The entries underneath need to be duplicated exactly, with none omitted.

(Dataset entries)

########

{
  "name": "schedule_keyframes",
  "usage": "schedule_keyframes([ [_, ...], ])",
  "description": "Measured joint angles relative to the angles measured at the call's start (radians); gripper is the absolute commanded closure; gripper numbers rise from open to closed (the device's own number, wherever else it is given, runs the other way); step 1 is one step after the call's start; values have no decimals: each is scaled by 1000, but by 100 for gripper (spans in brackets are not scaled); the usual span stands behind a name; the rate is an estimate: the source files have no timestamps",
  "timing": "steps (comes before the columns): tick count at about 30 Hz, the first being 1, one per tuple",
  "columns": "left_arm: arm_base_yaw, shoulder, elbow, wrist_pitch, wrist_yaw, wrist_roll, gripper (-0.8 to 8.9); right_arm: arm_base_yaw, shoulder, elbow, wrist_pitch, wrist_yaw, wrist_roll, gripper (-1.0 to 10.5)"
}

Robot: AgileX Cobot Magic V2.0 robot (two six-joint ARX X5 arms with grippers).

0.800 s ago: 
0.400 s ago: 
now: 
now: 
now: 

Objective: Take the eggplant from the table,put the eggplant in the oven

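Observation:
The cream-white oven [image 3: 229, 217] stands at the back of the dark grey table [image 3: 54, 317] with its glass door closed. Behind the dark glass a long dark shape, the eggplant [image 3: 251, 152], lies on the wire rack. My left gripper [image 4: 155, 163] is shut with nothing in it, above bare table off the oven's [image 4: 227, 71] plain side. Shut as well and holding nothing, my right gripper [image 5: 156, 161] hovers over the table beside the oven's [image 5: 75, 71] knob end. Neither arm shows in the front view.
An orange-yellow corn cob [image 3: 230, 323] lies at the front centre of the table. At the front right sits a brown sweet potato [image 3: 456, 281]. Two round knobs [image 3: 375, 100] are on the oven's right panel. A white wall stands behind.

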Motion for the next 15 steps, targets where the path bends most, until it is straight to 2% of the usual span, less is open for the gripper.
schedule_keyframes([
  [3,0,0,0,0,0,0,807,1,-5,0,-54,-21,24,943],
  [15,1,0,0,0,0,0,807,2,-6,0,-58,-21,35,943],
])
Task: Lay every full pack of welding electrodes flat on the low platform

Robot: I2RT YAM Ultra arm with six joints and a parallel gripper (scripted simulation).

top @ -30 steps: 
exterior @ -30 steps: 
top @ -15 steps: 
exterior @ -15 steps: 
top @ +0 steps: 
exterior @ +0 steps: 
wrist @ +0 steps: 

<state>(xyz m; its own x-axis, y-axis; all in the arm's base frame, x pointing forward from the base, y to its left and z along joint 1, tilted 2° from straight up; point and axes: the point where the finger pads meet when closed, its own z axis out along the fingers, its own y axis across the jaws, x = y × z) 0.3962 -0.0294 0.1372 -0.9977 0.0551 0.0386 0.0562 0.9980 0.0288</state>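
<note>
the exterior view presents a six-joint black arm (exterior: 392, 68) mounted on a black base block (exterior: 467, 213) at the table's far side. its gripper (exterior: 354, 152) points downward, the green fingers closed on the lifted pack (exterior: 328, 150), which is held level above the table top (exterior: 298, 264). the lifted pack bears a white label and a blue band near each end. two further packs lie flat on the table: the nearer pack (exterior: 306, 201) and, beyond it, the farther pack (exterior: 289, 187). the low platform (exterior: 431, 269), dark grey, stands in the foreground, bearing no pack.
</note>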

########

Reply to the task:
{
  "name": "schedule_keyframes",
  "usage": "schedule_keyframes([ [_, ...], ])",
  "description": "Measured joint angles relative to the angles measured at the call's start (radians); gripper is the absolute commanded closure; gripper numbers rise from open to closed (the device's own number, wherever else it is given, runs the other way); step 1 is one step after the call's start; values have no decimals: each is scaled by 1000, but by 100 for gripper (spans in brackets are not scaled); the usual span stands behind a name; the rate is an estimate: the source files have no timestamps",
  "timing": "steps (comes before the columns): tick count at about 30 Hz, the first being 1, one per tuple",
  "columns": "left_arm: arm_base_yaw, shoulder, elbow, wrist_pitch, wrist_yaw, wrist_roll, gripper (-0.8 to 8.9); right_arm: arm_base_yaw, shoulder, elbow, wrist_pitch, wrist_yaw, wrist_roll, gripper (-1.0 to 10.5)"
}

Robot: AgileX Cobot Magic V2.0 robot (two six-joint ARX X5 arms with grippers).

0.800 s ago: 
0.400 s ago: 
now: 
now: 
now: 

Objective: Take the eggplant from the table,put the eggplant in the oven

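Observation:
The cream-white oven [image 3: 229, 217] stands at the back of the dark grey table [image 3: 54, 317] with its glass door closed. Behind the dark glass a long dark shape, the eggplant [image 3: 251, 152], lies on the wire rack. My left gripper [image 4: 155, 163] is shut with nothing in it, above bare table off the oven's [image 4: 227, 71] plain side. Shut as well and holding nothing, my right gripper [image 5: 156, 161] hovers over the table beside the oven's [image 5: 75, 71] knob end. Neither arm shows in the front view.
An orange-yellow corn cob [image 3: 230, 323] lies at the front centre of the table. At the front right sits a brown sweet potato [image 3: 456, 281]. Two round knobs [image 3: 375, 100] are on the oven's right panel. A white wall stands behind.
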
Motion for the next 15 steps, targets where the path bends most, until it is straight to 2% of the usual span, less is open for the gripper.
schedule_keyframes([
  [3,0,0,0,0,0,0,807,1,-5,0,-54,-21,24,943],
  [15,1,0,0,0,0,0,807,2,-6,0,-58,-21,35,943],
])
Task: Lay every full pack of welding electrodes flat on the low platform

Robot: I2RT YAM Ultra arm with six joints and a parallel gripper (scripted simulation).

top @ -30 steps: 
exterior @ -30 steps: 
top @ -15 steps: 
exterior @ -15 steps: 
top @ +0 steps: 
exterior @ +0 steps: 
wrist @ +0 steps: 

<state>(xyz m; its own x-axis, y-axis; all in the arm's base frame, x pointing forward from the base, y to its left and z along joint 1, tilted 2° from straight up; point and axes: the point where the finger pads meet when closed, its own z axis out along the fingers, its own y axis across the jaws, x = y × z) 0.3962 -0.0294 0.1372 -0.9977 0.0551 0.0386 0.0562 0.9980 0.0288</state>
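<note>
the exterior view presents a six-joint black arm (exterior: 392, 68) mounted on a black base block (exterior: 467, 213) at the table's far side. its gripper (exterior: 354, 152) points downward, the green fingers closed on the lifted pack (exterior: 328, 150), which is held level above the table top (exterior: 298, 264). the lifted pack bears a white label and a blue band near each end. two further packs lie flat on the table: the nearer pack (exterior: 306, 201) and, beyond it, the farther pack (exterior: 289, 187). the low platform (exterior: 431, 269), dark grey, stands in the foreground, bearing no pack.
</note>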

Nothing else belongs in the output.